Wednesday, November 23, 2011

Time Standing Still


Time stands still when I am sick.  I have been trying to figure out how best to describe the feeling… it has been hard to.  I don’t think anyone can understand how it feels unless you experience it yourself and I hope you never have to.  After my first treatment I best described it as drunk and hung over all at the same time but that is because I was trying to attach words to the feeling that were understandable by most.  Now, I think I have figured it out…everything stops around me.  I don’t know what day it is nor do I care, which alone is an out of body experience for me.  Drinking more water than I want to consume, eating three meals and sleeping become the only things that matter.  I am alert enough to know what I need and can’t do any thing more than that. I feel selfish because I don’t have the energy to fend for myself and have learned to completely rely on my family and friends.

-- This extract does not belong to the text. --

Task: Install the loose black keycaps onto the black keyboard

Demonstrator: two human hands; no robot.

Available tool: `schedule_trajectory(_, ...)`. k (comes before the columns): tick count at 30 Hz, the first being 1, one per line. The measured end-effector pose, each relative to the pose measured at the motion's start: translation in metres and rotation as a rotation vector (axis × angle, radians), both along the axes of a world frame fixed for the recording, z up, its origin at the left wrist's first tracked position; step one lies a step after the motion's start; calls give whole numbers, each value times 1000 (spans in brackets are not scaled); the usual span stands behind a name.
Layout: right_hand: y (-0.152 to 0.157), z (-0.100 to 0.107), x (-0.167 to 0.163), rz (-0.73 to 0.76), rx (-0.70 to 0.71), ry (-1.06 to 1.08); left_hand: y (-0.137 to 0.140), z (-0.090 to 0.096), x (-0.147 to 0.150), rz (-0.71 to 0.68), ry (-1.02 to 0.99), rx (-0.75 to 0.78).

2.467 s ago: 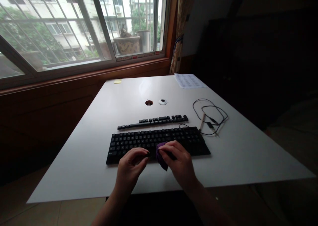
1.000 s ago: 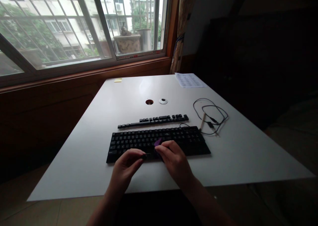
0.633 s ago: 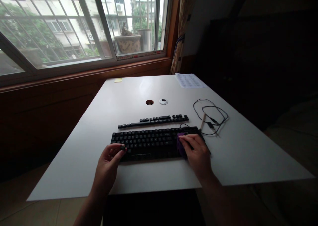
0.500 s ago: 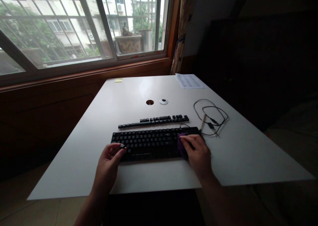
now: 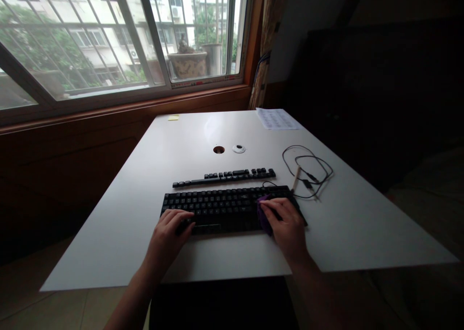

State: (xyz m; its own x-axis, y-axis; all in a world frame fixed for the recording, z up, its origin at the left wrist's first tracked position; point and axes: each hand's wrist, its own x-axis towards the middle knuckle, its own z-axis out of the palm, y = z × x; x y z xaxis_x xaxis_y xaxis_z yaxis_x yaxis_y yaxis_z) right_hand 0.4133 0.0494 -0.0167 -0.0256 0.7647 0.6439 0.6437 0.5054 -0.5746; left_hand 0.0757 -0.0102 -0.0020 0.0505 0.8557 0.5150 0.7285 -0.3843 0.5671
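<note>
A black keyboard lies flat near the front of the table, with bare stretches along its lower rows. My left hand is at its lower left corner, thumb and fingers closed around a dark keycap; the fingers partly hide it. At the keyboard's right part, my right hand pinches a bunched purple cloth that rests on the keyboard. Behind the keyboard, loose keycaps lie in two rows, a long spacebar among them.
To the right lie a coiled black cable and a thin light stick. Farther back are a round hole in the table, a white ring cover, printed paper and yellow sticky notes.
My left hand has moved right and lowered its fingers over the keyboard's lower left keys. My right hand has shifted slightly left with the purple cloth.
</note>
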Motion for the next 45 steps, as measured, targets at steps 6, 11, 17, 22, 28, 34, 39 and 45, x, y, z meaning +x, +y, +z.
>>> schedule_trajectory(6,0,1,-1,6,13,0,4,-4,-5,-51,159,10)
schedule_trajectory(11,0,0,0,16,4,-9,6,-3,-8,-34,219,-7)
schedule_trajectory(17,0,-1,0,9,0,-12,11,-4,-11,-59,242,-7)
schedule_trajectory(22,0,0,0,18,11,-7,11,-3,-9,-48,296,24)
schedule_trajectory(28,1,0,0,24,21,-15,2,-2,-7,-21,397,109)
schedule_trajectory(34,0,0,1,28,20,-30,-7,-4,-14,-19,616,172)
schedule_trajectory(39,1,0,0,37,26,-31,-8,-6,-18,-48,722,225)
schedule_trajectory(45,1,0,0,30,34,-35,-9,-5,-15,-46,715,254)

What I most grateful for this Thanksgiving is those around me that let time stand still and are right there with me.   Knowing that they can’t do anything to take away my side effects but want to with all their might.  Typically when you are sick, those around you or you yourself are doing whatever is in your power to take meds or treat symptoms, but with chemo, anything and everything that can be done for you to make you feel good during sick days are done at the onset of treatment.  So riding out the storm is all that can be done. 

Treatment No. 3 has been different than No. 2.  I started feeling ill on Friday night which was 24 hours after infusion and am still not feeling well, so timing was different but symptoms were the same.  I am back to work from home today, which means that I am feeling much more like myself. This time I had my Neulasta shot on Friday so my while blood cell counts should be right in line with where they need to be. 

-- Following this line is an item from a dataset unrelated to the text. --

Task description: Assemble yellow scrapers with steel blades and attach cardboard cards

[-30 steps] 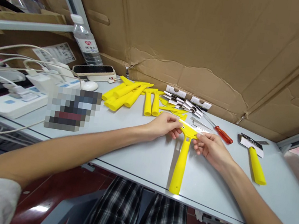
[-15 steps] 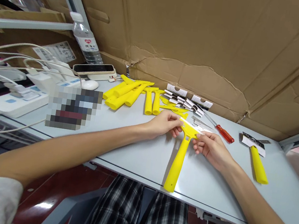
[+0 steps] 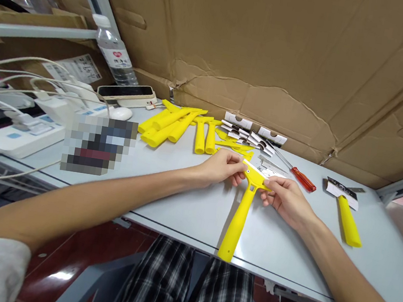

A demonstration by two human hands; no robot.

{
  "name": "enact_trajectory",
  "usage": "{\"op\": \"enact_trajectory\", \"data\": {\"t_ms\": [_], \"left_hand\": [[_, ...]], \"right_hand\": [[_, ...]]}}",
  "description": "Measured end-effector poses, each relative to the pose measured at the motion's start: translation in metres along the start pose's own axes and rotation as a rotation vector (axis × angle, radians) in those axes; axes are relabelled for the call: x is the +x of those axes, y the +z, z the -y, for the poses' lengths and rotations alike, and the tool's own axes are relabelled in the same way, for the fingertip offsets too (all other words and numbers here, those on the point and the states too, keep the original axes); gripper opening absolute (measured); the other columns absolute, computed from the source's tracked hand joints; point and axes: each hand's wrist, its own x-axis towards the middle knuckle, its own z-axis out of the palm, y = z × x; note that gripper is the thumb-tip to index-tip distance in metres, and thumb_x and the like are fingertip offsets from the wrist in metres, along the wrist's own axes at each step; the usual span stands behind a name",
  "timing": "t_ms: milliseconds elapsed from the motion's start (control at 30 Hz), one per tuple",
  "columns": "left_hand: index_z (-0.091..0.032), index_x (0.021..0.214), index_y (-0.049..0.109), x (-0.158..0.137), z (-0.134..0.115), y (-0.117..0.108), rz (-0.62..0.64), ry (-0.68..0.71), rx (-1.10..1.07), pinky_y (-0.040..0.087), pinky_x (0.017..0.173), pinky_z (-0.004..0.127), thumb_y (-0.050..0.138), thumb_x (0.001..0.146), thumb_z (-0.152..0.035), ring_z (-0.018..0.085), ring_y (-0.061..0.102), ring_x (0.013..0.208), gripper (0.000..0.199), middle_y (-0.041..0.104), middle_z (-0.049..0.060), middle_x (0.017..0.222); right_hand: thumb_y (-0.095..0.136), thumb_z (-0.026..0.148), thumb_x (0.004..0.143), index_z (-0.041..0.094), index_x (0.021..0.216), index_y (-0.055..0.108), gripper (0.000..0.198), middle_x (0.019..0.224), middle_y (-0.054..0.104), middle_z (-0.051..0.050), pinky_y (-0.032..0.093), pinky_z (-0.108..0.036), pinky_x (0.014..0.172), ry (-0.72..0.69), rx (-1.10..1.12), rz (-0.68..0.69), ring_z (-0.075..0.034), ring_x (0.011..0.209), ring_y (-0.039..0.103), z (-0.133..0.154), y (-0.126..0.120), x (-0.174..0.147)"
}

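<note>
Between my hands is a yellow scraper [image 3: 241, 212] with a wide T-shaped head and a long handle pointing toward me. My left hand [image 3: 221, 167] pinches the left end of its head, fingers closed. At the right end of the head, my right hand [image 3: 285, 196] grips with thumb and fingers. A pale strip shows along the head's far edge. Just beyond lie loose metal blades [image 3: 270, 167] and a red-handled screwdriver [image 3: 303, 179]. Off to the right rests another yellow scraper [image 3: 348, 221] with a black-and-white cover over its head.
Yellow handles [image 3: 175, 127] lie piled at the back, beside folded black-and-white card sleeves [image 3: 253, 133]. At left are a power strip [image 3: 18, 136] with tangled cables, a phone [image 3: 127, 92], a white mouse [image 3: 121, 114] and a water bottle [image 3: 115, 55]. A cardboard wall [image 3: 259, 43] closes the back.
The scraper's handle end has shifted slightly toward me and to the left. Both hands keep their hold on the head, and the other things on the table stay in place.
</note>
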Motion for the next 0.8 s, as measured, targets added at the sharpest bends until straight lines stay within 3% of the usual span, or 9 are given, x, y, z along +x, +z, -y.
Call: {"op": "enact_trajectory", "data": {"t_ms": [133, 300, 467, 633, 800], "left_hand": [[-0.012, 0.105, 0.062, 0.000, 0.002, 0.000, -0.045, 0.021, -0.041, 0.056, 0.053, 0.025, 0.061, 0.099, -0.018, 0.012, 0.067, 0.056, 0.009, 0.069, 0.003, 0.074], [-0.020, 0.133, 0.045, -0.012, 0.000, 0.004, -0.032, 0.105, 0.033, 0.057, 0.056, 0.030, 0.075, 0.091, -0.032, 0.014, 0.069, 0.062, 0.053, 0.068, 0.003, 0.096], [-0.024, 0.152, 0.038, -0.027, 0.000, 0.007, 0.078, 0.262, 0.484, 0.057, 0.069, 0.034, 0.084, 0.078, -0.033, 0.016, 0.070, 0.074, 0.087, 0.067, 0.009, 0.118], [-0.020, 0.163, 0.032, -0.023, 0.010, 0.000, 0.045, 0.408, 0.802, 0.055, 0.092, 0.045, 0.063, 0.082, -0.014, 0.028, 0.071, 0.106, 0.086, 0.072, 0.012, 0.123], [-0.018, 0.165, 0.029, -0.025, 0.013, -0.001, 0.106, 0.458, 0.999, 0.055, 0.093, 0.043, 0.054, 0.090, -0.015, 0.031, 0.070, 0.116, 0.080, 0.068, 0.017, 0.138]], "right_hand": [[0.095, 0.043, 0.065, 0.009, 0.092, 0.066, 0.053, 0.087, 0.065, -0.010, 0.052, -0.021, 0.057, -0.022, 0.027, -0.042, -0.011, 0.068, 0.061, -0.001, 0.001, 0.000], [0.097, 0.044, 0.060, 0.009, 0.092, 0.065, 0.057, 0.095, 0.068, -0.012, 0.054, -0.022, 0.056, -0.057, 0.069, -0.137, -0.011, 0.068, 0.061, -0.001, 0.003, 0.002], [0.096, 0.043, 0.061, 0.010, 0.096, 0.065, 0.057, 0.099, 0.069, -0.014, 0.058, -0.024, 0.064, -0.063, 0.110, -0.199, -0.013, 0.075, 0.065, -0.002, 0.004, 0.003], [0.094, 0.041, 0.065, 0.010, 0.100, 0.065, 0.055, 0.096, 0.067, -0.010, 0.055, -0.023, 0.060, -0.033, 0.069, -0.088, -0.011, 0.071, 0.062, -0.002, 0.006, 0.001], [0.089, 0.040, 0.072, 0.010, 0.104, 0.065, 0.050, 0.091, 0.065, -0.008, 0.052, -0.023, 0.058, -0.043, 0.002, 0.022, -0.010, 0.067, 0.060, -0.003, 0.006, 0.000]]}}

I have a chemo ritual now, the day that I start feeling like eating, I crave a Charburger with cheese from The Habit.  Started with eating at The Habit with Dean and Ashley the first time around and then Aunt Sue during number two and Kyle picked up my Charbugrer for me last night.  It has become the tell-tale sign that good things are about to come. 

Monday my brother took me for a walk, it was the first time I had been outside in a few  days, and we got two houses away and I turned around and for a moment asked myself how I was going to get back because my energy level was so low.  That is a sneak peak into chemo….  My sights are high for today, I am hoping for a walk around the block.